Mysteries, as ever, remain. This summer, Dr. Nol also began nanotagging Stilt Sandpipers, one of which flew in July from Churchill to Quebec to Buffalo, N.Y., to Winnipeg, back to Buffalo, and then on to Jacksonville, Fla., – a distance of more than 4,500 miles back and forth across the continent in just over a month. The Motus network includes more than 1,200 receiving stations across 31 countries, along with 29,000 tags on 252 species. (Most of these tags are not currently active, as batteries wane after a season or so.) As of this summer, however, only five individual Stilts had been tagged. Will the wanderer prove to be the exception, or the rule?
Of course, there’s plenty of migration to be experienced the old-fashioned way, and shorebirds aren’t the only ones who rise into the wind before summer’s end.
Last week, I stepped out of a building in Keene and was stopped in my tracks by the sight of hundreds of Common Nighthawks filling the sky above Main Street. Nighthawks feed exclusively on flying insects, and so must complete their migration – one of the longest of any North American bird species – before frost threatens their food supply.
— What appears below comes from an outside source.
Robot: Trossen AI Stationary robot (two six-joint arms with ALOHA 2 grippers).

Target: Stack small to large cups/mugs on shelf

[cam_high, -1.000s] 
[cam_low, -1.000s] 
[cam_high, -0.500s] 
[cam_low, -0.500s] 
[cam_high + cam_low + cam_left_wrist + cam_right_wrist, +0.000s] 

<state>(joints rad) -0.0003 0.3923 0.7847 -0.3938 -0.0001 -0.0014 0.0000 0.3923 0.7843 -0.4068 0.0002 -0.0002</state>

Like many aerial insectivores, nighthawk populations have experienced precipitous declines in the last few decades. Once common summertime residents of New England, they’re now officially listed as “endangered” in New Hampshire. Here in the Monadnock Region, volunteers with Project Nighthawk – a community science program coordinated by NH Audubon and the Harris Center – have identified just one nesting pair in Keene each of the past few summers, and none in surrounding towns.
But August comes, and other nighthawks arrive from northern Canada, sweeping down the Contoocook and Ashuelot and Connecticut river valleys in search of flying ants to fuel their flights to Argentina, Paraguay, Uruguay, Peru, and southern Brazil. If you step outside between 5 and 7:30 p.m., you might get to share a few remarkable moments of the journey. Watch for them swirling through the air, silent and ethereal, and wish them well.
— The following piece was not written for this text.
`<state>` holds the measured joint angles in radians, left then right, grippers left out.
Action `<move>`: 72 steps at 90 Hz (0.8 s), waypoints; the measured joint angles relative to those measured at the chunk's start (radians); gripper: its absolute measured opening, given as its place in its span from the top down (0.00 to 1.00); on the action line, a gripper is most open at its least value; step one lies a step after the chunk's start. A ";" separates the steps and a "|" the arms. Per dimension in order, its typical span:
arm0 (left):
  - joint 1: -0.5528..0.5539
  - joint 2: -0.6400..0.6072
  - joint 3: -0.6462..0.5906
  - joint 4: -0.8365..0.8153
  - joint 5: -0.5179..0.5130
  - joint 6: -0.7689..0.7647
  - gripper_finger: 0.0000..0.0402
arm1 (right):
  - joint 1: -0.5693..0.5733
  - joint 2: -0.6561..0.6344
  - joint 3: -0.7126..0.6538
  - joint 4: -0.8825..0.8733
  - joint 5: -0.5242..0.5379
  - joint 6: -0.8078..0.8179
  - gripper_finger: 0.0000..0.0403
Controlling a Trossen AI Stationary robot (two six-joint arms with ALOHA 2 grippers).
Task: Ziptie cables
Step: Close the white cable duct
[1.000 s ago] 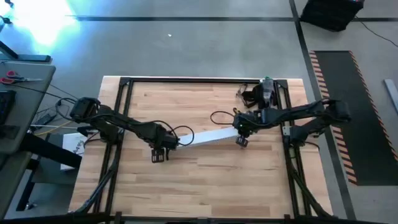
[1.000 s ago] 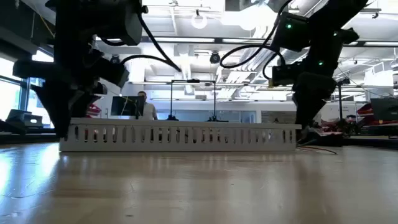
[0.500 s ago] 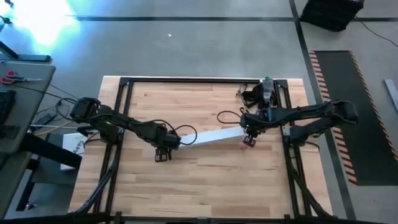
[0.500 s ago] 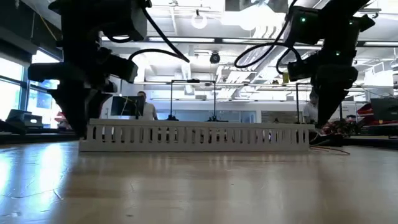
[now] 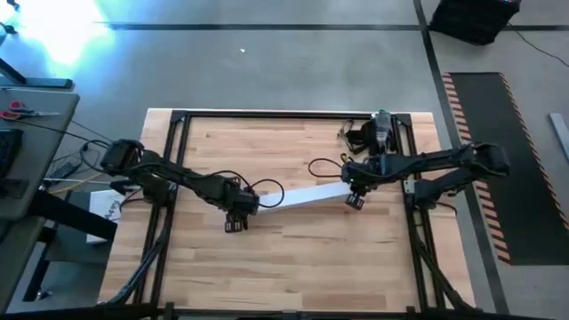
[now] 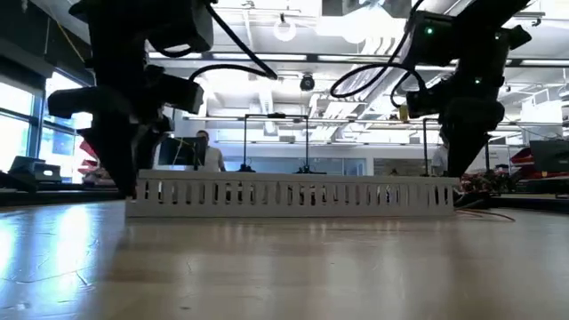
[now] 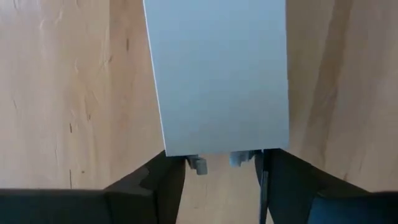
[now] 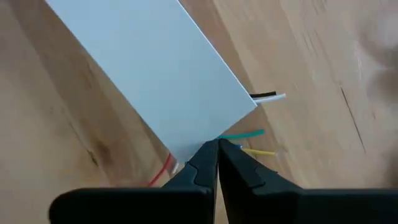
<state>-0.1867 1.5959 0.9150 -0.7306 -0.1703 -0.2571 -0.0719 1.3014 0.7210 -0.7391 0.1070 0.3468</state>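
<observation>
- Holding one end of the channel [image 5: 300,195] each, we have both grippers down on the table [image 5: 293,258], near its middle.
- Our left gripper [image 5: 236,222] sits at the channel's left end; in the left wrist view its fingers [image 7: 163,180] stand apart, one on each side of the white cover [image 7: 219,74], and we cannot tell whether they press on the channel's walls.
- Our right gripper [image 5: 354,201] is at the channel's right end; in the right wrist view its fingers [image 8: 200,167] are together, their tips right at the corner of the cover, and we cannot tell whether anything is pinched between them.
- Our cables [image 8: 249,134] lie inside the channel, under the cover; only their ends show, poking out at the right end: a black-and-white one, a green one, a yellow one and a red one.
- From the low view, the channel [image 6: 291,194] lies flat on the wood with its slotted wall towards the camera, and our two arms come down at its two ends.
- A person [image 6: 207,153] shows in the room far behind the table.
- A dark cable loop from the right arm lies on the wood just behind the channel.
</observation>
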 joint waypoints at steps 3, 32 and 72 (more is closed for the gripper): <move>0.000 0.000 0.000 0.001 -0.005 0.000 0.60 | 0.000 -0.002 0.005 -0.013 0.006 0.000 1.00; 0.004 0.000 0.004 -0.024 -0.030 0.003 0.52 | 0.001 -0.003 0.013 -0.058 0.019 0.014 1.00; -0.005 -0.002 0.004 -0.107 0.029 -0.063 0.37 | 0.000 -0.004 -0.006 -0.047 0.014 0.012 1.00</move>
<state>-0.1921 1.5940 0.9192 -0.8379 -0.1414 -0.3205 -0.0719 1.2976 0.7147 -0.7862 0.1214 0.3589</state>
Warblers, vireos, flycatchers, and other songbirds are also now on the move, though they migrate under cover of darkness to evade potential predators. While you’re less likely to spy them overhead, you might see them in the early morning along sunny woodland edges as they forage for insects and fruit to power the next leg of their voyage. Phil Brown, a skilled birder known locally as “Golden Ear” for his ability to discern faint bird calls amid a cacophony of other background noises, suggests rather poetically that we seek out these small international travelers in “places that light up with morning sun.”
Curiously, some wading birds also move south to north in August, in a phenomenon known as “post-breeding dispersal.” Great Egrets both breed and overwinter well south and west of New Hampshire, but up to eleven of them have been seen stalking prey in the wetlands at the Keene Airport this month. If you find yourself near a marsh in the next week or two, keep your eye out for big white birds with long necks, and wonder for a moment at the complexity of their travels.
The more we know, the less we know. This much, though, is clear: our connections to the world beyond our borders are not limited to social media or other human constructs – and if we take the time, we can glimpse the mystery and magic of it all, right in our own backyards.
Brett Amy Thelen is Science Director at the Harris Center for Conservation Education.